Exercise brief: For the entries below, the expected answer is the line with "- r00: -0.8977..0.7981", the line with "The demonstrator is", and every line between them, exactly as written, and nothing more.

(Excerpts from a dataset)
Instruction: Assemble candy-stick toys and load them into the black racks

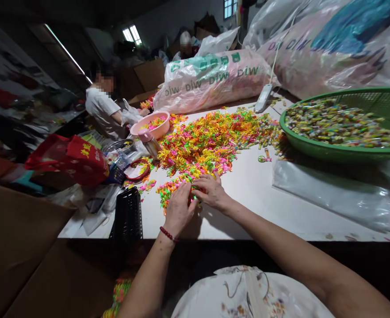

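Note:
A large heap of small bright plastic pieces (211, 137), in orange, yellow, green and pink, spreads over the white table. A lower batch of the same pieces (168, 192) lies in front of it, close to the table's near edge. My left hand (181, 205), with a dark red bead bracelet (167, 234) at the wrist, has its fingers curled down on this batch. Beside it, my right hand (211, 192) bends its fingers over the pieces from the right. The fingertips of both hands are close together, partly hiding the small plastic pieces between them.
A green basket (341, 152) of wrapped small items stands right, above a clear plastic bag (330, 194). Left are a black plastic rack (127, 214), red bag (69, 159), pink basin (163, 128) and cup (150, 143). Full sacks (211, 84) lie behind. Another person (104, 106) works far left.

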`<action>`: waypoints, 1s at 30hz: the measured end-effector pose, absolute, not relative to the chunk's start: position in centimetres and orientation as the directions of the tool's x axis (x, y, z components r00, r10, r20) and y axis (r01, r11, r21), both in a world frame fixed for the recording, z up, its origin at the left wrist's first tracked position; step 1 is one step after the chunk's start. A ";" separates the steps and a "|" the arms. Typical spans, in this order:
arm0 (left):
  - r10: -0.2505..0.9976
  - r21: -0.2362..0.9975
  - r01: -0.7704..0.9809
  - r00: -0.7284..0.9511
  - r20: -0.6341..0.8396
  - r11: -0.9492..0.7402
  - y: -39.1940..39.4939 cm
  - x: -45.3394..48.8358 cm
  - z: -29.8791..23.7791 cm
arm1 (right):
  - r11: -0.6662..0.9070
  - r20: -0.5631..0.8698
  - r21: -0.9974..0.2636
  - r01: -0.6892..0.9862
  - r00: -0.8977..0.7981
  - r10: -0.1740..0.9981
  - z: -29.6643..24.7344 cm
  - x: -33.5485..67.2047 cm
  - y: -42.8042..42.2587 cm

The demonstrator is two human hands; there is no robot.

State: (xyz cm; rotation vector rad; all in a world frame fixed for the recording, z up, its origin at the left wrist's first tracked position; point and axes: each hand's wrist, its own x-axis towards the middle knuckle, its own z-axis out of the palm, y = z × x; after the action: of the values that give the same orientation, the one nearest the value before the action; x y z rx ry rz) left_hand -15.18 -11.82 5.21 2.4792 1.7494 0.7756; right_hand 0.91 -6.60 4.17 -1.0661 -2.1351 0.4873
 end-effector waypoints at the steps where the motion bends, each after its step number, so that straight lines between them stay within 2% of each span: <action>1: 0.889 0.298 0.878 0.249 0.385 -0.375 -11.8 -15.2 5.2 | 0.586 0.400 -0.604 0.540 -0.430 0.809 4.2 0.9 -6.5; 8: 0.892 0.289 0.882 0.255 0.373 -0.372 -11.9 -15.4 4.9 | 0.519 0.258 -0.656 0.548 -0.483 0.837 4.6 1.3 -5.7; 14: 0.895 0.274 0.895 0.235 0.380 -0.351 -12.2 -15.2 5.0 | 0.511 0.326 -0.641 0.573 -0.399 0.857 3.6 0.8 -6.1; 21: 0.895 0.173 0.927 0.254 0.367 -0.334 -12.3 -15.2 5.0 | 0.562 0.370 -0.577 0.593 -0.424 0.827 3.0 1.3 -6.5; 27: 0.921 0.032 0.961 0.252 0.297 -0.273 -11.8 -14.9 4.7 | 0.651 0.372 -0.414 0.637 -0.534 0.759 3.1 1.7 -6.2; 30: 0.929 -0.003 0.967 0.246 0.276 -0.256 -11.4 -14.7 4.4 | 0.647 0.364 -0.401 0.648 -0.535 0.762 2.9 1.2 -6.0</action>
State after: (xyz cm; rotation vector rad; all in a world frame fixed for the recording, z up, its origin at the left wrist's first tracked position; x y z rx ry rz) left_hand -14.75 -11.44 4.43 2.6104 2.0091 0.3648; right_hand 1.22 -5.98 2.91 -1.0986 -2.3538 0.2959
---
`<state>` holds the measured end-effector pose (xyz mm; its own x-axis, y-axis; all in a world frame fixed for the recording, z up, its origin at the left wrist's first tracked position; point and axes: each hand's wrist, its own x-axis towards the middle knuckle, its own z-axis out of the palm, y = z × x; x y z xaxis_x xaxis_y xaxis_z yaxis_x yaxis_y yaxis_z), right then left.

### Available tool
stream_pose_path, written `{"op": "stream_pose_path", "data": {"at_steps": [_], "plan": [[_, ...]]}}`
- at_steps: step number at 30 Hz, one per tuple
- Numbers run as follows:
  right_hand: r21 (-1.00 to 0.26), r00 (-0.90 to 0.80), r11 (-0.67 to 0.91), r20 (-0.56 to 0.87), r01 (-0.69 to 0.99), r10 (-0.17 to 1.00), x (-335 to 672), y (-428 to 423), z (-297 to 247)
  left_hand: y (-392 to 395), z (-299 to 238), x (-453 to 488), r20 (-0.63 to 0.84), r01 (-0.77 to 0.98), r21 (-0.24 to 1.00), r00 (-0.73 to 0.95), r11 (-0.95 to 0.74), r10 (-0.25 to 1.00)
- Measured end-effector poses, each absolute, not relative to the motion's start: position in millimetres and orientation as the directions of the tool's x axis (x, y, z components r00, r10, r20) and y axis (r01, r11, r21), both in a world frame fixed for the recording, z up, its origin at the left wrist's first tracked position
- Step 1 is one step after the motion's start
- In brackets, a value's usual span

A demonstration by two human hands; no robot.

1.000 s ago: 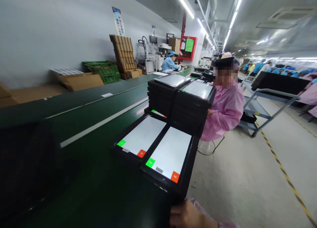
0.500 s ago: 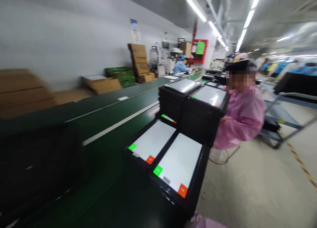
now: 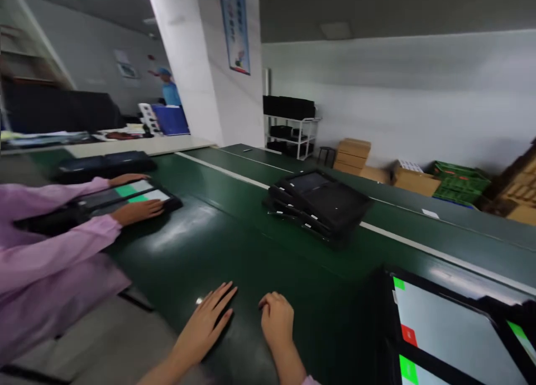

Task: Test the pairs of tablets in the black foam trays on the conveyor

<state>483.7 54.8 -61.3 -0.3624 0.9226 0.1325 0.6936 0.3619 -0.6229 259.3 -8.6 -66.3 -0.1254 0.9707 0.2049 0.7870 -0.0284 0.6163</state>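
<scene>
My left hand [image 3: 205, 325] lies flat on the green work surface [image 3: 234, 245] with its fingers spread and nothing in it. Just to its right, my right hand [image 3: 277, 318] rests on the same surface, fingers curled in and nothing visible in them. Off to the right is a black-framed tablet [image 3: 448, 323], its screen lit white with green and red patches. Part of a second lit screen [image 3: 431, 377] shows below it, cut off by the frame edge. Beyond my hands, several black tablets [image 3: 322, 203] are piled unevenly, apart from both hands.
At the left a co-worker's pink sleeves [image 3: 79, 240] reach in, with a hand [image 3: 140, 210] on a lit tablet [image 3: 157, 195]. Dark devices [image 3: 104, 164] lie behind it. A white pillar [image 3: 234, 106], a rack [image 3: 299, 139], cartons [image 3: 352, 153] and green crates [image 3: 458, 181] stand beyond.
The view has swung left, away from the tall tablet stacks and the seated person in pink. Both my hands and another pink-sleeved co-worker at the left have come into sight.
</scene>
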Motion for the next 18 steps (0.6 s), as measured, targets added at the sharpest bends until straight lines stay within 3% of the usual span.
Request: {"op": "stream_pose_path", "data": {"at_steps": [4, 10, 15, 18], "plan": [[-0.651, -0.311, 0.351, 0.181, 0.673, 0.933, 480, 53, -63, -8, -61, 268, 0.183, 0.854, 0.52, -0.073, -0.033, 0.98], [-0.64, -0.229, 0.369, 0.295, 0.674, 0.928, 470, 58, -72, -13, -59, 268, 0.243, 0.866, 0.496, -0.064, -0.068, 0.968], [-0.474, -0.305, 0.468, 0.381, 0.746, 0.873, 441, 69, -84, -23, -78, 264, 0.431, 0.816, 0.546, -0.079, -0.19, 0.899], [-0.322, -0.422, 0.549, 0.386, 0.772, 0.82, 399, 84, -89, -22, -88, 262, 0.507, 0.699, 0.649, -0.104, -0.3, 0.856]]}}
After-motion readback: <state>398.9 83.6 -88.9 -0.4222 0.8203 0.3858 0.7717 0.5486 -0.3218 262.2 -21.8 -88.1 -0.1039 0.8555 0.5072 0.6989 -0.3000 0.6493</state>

Expected answer:
  - r00: -0.8977..0.7981
  - r10: -0.1740..0.9981
  - z: -29.6643..24.7344 cm
  - x: -33.5485..67.2047 cm
  - y: -42.8042..42.2587 cm

The demonstrator is two human hands; there is no robot.

There's nothing left to add to the output.